Task objective => When you reach the line in the listing below that contains "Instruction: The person", begin returning lines exactly as written, and stop after the line that contains "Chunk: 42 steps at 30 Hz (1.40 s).". Return no other lines.

Data extract =>
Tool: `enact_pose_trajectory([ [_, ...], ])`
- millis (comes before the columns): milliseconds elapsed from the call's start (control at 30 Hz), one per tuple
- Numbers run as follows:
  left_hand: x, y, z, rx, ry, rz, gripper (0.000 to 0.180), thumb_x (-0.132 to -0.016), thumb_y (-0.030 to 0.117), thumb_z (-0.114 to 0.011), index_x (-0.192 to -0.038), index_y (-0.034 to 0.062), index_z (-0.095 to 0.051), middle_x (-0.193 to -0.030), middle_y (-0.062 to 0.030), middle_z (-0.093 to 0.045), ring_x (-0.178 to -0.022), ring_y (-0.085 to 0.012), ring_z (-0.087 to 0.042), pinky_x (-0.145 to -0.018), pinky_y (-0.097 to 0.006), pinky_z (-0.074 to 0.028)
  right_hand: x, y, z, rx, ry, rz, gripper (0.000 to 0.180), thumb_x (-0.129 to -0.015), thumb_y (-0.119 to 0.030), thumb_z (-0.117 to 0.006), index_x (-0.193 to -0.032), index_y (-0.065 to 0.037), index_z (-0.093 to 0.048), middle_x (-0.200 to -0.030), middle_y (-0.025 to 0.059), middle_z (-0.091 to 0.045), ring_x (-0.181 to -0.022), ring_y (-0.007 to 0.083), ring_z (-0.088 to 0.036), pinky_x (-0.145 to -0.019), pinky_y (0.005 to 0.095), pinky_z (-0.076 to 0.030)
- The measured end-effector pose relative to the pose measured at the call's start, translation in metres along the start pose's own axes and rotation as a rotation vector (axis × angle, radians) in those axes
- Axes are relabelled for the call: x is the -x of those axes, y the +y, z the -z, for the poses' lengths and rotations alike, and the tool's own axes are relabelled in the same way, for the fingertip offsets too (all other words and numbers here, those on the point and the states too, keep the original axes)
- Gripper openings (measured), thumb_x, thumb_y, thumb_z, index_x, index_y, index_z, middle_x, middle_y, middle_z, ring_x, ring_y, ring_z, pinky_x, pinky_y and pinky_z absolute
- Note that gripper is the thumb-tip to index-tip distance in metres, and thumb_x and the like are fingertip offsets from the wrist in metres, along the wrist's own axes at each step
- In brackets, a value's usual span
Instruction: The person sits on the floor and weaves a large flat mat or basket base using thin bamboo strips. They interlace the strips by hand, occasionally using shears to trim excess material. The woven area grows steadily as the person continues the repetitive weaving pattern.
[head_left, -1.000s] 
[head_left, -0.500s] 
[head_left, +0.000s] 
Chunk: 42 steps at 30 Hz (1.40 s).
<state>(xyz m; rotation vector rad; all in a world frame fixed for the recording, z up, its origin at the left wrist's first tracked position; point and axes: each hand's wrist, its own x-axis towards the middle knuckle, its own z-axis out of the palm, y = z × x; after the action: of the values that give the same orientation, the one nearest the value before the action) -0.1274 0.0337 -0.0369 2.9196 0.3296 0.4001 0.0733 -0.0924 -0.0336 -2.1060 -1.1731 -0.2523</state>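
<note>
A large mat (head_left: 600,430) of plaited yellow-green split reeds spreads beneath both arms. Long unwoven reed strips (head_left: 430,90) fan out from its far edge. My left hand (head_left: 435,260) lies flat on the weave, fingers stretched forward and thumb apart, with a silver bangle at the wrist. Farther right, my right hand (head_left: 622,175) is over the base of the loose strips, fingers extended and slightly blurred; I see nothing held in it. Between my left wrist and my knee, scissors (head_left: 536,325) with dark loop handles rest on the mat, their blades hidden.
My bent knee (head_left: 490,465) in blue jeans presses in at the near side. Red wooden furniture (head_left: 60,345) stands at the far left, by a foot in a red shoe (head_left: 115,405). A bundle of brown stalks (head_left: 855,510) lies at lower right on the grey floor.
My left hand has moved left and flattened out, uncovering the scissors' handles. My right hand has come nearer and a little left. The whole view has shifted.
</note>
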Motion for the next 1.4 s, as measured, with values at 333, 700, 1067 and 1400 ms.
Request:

Reply =>
Instruction: The person sits on the floor and weaves a large flat mat or basket base using thin bamboo strips. They interlace the strips by hand, occasionally using shears to trim excess material. The woven area grows steadily as the person continues the repetitive weaving pattern.
[head_left, -1.000s] 
[head_left, -0.500s] 
[head_left, +0.000s] 
Chunk: 42 steps at 30 Hz (1.40 s).

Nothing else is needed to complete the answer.